1. 09 Aug, 2016 6 commits
  2. 08 Aug, 2016 2 commits
    • David Johnson's avatar
      Handle control net on newer systemd/udevds correctly on Ubuntu. · 9c456003
      David Johnson authored
      Prior to this commit, in Ubuntu 16, our control net hook was getting
      invoked accidentally by udev rules that look for bridge ports or vlan
      ports via ifquery.  Those rules invoke call ifquery -l, but do not add
      the --no-mappings argument to skip mapping processing --- and thus our
      mapping hook got run.  But it was not getting run via systemd's
      networking.service, which is where it needs to run.  That service
      guarantees that udev has 'settled' (flushed its event queue it
      accumulated during boot), which is important for devices with slow
      firmware/drivers/etc.
      
      Sadly, our mapping hook could *not* get run by the normal
      networking.service, because we cannot predict the control net device
      name (the possibilities are determined now by hardware and firmware, and
      could range from enoX to enpXsYfZdA).  ifup -a requires that the real
      device name be present and be set to auto in /etc/network/interfaces.

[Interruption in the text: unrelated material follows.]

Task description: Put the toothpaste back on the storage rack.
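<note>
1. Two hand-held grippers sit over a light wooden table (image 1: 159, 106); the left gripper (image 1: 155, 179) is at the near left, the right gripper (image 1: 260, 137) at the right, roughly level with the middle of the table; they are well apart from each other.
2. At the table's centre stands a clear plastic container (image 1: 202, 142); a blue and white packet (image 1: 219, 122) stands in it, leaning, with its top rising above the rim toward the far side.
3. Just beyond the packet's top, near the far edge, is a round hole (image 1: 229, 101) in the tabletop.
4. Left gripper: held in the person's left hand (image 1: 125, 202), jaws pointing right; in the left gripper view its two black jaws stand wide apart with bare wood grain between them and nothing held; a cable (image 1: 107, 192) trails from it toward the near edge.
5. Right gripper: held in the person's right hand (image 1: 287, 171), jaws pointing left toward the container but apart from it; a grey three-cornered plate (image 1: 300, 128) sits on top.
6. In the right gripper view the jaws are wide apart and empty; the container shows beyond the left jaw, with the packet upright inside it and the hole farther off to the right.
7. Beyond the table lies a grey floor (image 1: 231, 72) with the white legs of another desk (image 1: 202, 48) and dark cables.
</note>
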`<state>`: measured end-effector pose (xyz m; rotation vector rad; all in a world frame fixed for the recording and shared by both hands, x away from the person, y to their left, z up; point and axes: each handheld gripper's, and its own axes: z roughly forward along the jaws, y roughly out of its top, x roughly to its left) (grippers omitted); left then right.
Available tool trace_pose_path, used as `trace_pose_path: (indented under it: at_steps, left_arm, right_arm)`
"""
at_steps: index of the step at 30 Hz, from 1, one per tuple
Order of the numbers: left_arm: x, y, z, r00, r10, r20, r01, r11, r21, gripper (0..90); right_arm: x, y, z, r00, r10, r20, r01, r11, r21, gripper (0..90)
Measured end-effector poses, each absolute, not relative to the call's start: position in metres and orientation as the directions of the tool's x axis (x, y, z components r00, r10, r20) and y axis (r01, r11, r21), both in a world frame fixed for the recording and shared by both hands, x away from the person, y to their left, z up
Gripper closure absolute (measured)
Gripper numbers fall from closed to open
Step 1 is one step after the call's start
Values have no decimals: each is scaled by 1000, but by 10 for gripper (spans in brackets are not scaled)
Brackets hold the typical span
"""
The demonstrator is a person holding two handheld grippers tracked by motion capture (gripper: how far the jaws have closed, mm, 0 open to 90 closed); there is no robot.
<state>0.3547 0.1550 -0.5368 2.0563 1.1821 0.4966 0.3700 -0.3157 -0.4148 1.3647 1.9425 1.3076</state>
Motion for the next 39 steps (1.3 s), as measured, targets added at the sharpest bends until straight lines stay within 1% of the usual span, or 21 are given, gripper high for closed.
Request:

      You can run ifup -a --force to bring up a non-existent device, but you
      cannot bring it down with ifdown.  Interestingly enough, ifquery does
      not require that all 'auto' devices it returns be real devices, and
      that's why things were working.
      
      First, we have to make sure our findcnet hook does not run via the
      builtin udev rules.  That's easy; we fixed up findcnet to look for some
      udev/systemd env vars, and do nothing in that case.  Hopefully we got
      env vars that are always present...
      
      There are basically 3 strategies we can try after that.  We can make
      our own networking-emulab.service that brings up and down the Emulab
      control net, and make networking.service pull that in.  This way,
      'service networking restart' or 'systemctl restart networking.service'
      would still work.  However, ifup/ifdown would not work, because the
      control net iface is not present in /etc/network/interfaces.  So nix
      that.
      
      Two other options require us to dynamically edit /etc/network/interfaces
      on first boot of a debian/systemd machine, to place all ethernet devices
      into it along with our mapping hook and set them to auto, *and* to
      remove those customizations in prepare.  This sort of sucks, but it
      doesn't suck much worse than if prepare fails in some other part of the
      process.  What is more, we can make it suck less by always checking to
      assure ourselves that the real control net device is present in
      /etc/network/interfaces, and is present on the system.  If we encounter
      anything to the contrary, we can recreate the Emulab section from
      scratch.  Thus if there are prepare failures, the image will still boot
      because any inconsistent cruft will get wiped away.  We can do this
      either by adding a networking-emulab.service that runs and finishes
      prior to networking.service, OR we can add a udev rule that calls a
      script to ensure all ethernet devices are added to
      /etc/network/interfaces prior to running.  At this point, I favor the
      latter approach, if we can guarantee that it finishes prior to anything
      looking at /etc/network/interfaces.  We can't guarantee anything about
      udev events being "finished" for a subsystem, AFAIK.
      
      Finally (and the best way), we can use yet another interfaces(5)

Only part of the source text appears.